Nevertheless, the Brotherhood has formidable advantages that include a disciplined organisation, name recognition among a welter of little-known parties and years of opposing Mubarak.
Brotherhood organisers stood near many polling stations with laptops to help people find where they should vote, printing out a paper with their Freedom and Justice Party candidate’s name and symbol on the back.
“At least they are not giving people fruit inside the polling station,”
said Mouna Zuffakar, of the Egyptian Organisation for Human Rights, noting widespread violations of a ban on campaigning near polling stations.
Many voters engaged in lively political debate as they waited patiently in long queues.
“Aren’t the army officers the ones who protected us during the revolution?”
one woman asked loudly at a polling station in Cairo’s Nasr City, referring to the army’s role in easing Mubarak from power.
“What do those slumdogs in Tahrir want?”
One man replied:
“Those in Tahrir are young men and women who are the reason why a 61-year-old man like me voted in a parliamentary election for the first time in his life today.”

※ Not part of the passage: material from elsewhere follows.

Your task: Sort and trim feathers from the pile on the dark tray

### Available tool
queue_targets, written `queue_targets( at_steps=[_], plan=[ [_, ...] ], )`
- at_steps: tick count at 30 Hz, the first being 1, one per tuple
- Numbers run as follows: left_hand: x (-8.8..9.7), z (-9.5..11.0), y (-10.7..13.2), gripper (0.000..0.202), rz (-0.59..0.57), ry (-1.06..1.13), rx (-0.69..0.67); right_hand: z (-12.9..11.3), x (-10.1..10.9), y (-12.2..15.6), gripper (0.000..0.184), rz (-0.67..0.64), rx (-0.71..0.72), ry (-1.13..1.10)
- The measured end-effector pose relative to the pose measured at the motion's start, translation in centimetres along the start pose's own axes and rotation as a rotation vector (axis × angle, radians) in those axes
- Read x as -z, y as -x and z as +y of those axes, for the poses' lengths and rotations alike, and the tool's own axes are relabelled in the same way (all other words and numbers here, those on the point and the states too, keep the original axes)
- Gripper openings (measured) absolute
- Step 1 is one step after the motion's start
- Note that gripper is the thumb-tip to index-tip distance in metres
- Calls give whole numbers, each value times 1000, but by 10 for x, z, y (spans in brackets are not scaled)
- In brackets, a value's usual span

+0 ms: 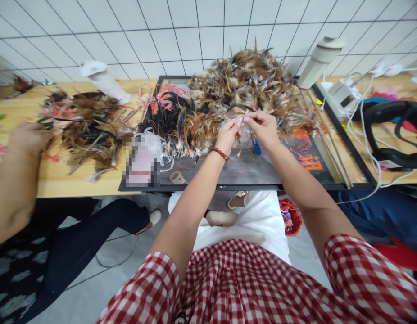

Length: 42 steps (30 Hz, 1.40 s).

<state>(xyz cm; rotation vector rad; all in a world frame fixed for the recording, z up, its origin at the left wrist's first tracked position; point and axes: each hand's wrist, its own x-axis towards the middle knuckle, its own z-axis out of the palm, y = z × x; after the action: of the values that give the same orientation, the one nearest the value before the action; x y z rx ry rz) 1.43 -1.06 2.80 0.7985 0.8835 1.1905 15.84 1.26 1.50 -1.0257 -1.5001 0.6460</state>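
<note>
My left hand (230, 132), with a beaded bracelet (219, 153) on its wrist, is closed in a pinch in front of a large heap of brown feathers (245, 76). My right hand (265, 128) meets it fingertip to fingertip, also pinching. Between them shows the pale, fluffy base of what looks like a feather (240, 119); the fingers hide most of it. Sorted black feathers (171, 112) and a row of orange-brown feathers (200, 130) lie left of my hands. A small blue-handled tool (256, 146) lies just below my right hand.
A dark framed board (208, 173) lies under the feathers. A blurred-out phone-like object (142, 159) rests at its left. Thin sticks (330, 139), a bottle (319, 63), a charger (342, 96) and cables stand right. At left, a co-worker's hand (29, 139) is beside more feathers (90, 121).
</note>
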Motion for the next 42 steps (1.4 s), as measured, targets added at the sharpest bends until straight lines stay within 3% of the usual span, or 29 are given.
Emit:
queue_targets(
  at_steps=[6,10,13,16,18,22,25,29,31,35,42],
  plan=[
    [-1,1,2,38,-74,-55,21,2,-1,0,59,-141,-77,-140],
    [-1,1,0,31,4,-34,-3,-2,19,-6,40,-174,-96,54],
    [0,2,-3,28,111,15,-45,-10,34,-8,26,-579,-85,261],
    [1,2,-6,27,154,48,-72,-17,33,-5,22,-934,-18,324],
    [2,2,-6,27,163,58,-78,-18,27,-1,18,-1021,34,360],
    [3,0,-8,27,170,60,-58,-17,17,5,11,-1076,83,403],
    [4,-1,-10,24,191,64,-42,-17,12,5,12,-973,84,269],
    [4,-4,-12,22,201,90,-39,-15,1,4,50,-431,-63,-84],
    [4,-5,-12,21,176,92,-40,-14,-6,4,62,-240,-184,-185],
    [1,-7,-11,18,148,82,-44,-14,-16,6,65,-98,-328,-233],
    [-1,-8,-6,23,117,55,-17,-12,-22,9,47,6,-335,-208]
  ],
)
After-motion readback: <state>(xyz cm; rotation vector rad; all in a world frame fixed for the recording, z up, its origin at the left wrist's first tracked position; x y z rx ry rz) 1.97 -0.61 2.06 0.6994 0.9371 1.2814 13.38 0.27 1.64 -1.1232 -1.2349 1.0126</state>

The world is closely watching the election, keen for stability in Egypt, which has a peace treaty with Israel, owns the Suez Canal linking Europe and Asia, and which in Mubarak’s time was an ally in countering Islamist militants in the region.
Washington and its European allies have urged the generals to step aside swiftly and make way for civilian rule.
In Alexandria, Egypt’s second city, men and women voted in separate queues.
Posters for Islamist parties, such as the Brotherhood’s FJP, the Salafi Nour Party and the moderate Wasat Party adorned the streets.
The segregated voting for men and women in Alexandria and many other places was a reminder of the conservative religious fabric of Egypt’s mainly Muslim society, where Coptic Christians comprise 10% of a population of more than 80 million.
Myriad parties have emerged since the fall of Mubarak, who rigged elections to ensure his now-defunct National Democratic Party dominated parliament.
The NDP’s headquarters, torched in the popular revolt, still stands like a tombstone by the Nile.
Under the complex electoral system, voters pick both party lists and individual candidates.
Individual winners are to be announced on Wednesday, but many contests will go to a run-off vote on December 5.
List results will not be declared until after the election ends on January 11.
About 17 million Egyptians are eligible to vote in the first two-day phase of three rounds of polling for the lower house.
Egyptians seemed enthused by the novelty of a vote where the outcome was, for a change, not a foregone conclusion.
“We are seeing clear signs of voter excitement and participation, as evidenced by long lines at polling stations, and it appears to be a genuine contest,”
said Les Campbell, of the Washington-based National Democratic Institute.
The army council has promised civilian rule by July after the parliamentary vote and a presidential poll, now expected in June – much sooner than previously envisaged.
But army council member General Mamdouh Shahin said yesterday the new parliament would have no right to remove a cabinet appointed by the army using its “presidential” powers.
On Friday, the army named Kamal Ganzouri to form a new government, a move quickly rejected by protesters in Tahrir Square demanding that generals step aside immediately in favour of a civilian body to oversee the transition to democracy.
Ganzouri said he had met the ruling army council today to discuss forming a “civilian advisory committee” to work with his new cabinet, which he said could be unveiled by Thursday.